# [Activity]
Your reply must contain the lines from the one with "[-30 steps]" through the last line of the material, exact and complete, with no pictures and no other text.

# [Supplied information]
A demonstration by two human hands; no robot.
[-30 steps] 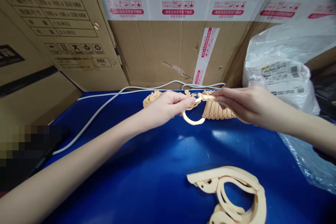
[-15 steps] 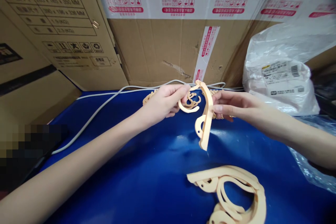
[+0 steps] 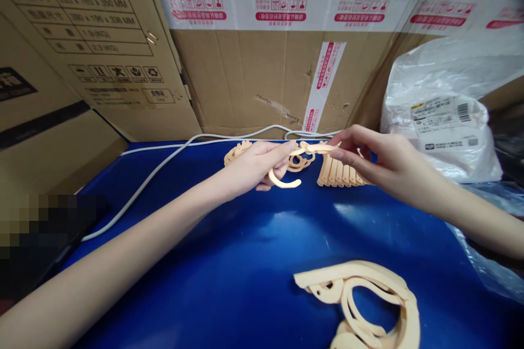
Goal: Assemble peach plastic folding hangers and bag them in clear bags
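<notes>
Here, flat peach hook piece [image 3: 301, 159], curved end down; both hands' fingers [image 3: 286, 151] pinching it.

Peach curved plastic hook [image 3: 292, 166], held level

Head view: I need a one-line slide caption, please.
Both hands, left hand and right hand, hold a peach hook piece over the blue table.

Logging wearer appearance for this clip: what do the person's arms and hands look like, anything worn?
Both forearms are bare as far as the frame shows: no sleeves, gloves, watch or rings visible on the left hand or the right hand. Slim fingers, short plain nails.
</notes>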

# [Output for this task]
[-30 steps] 
[-15 steps] 
[+0 steps] 
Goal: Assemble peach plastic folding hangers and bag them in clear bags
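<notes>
Here, flat peach hook piece [image 3: 301, 159], curved end down; both hands' fingers [image 3: 286, 151] pinching it.

Peach curved plastic hook [image 3: 292, 166], held level

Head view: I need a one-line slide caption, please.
Both hands, left hand and right hand, hold a peach hook piece over the blue table.

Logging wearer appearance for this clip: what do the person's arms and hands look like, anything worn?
Both forearms are bare as far as the frame shows: no sleeves, gloves, watch or rings visible on the left hand or the right hand. Slim fingers, short plain nails.
</notes>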

That wraps up the answer.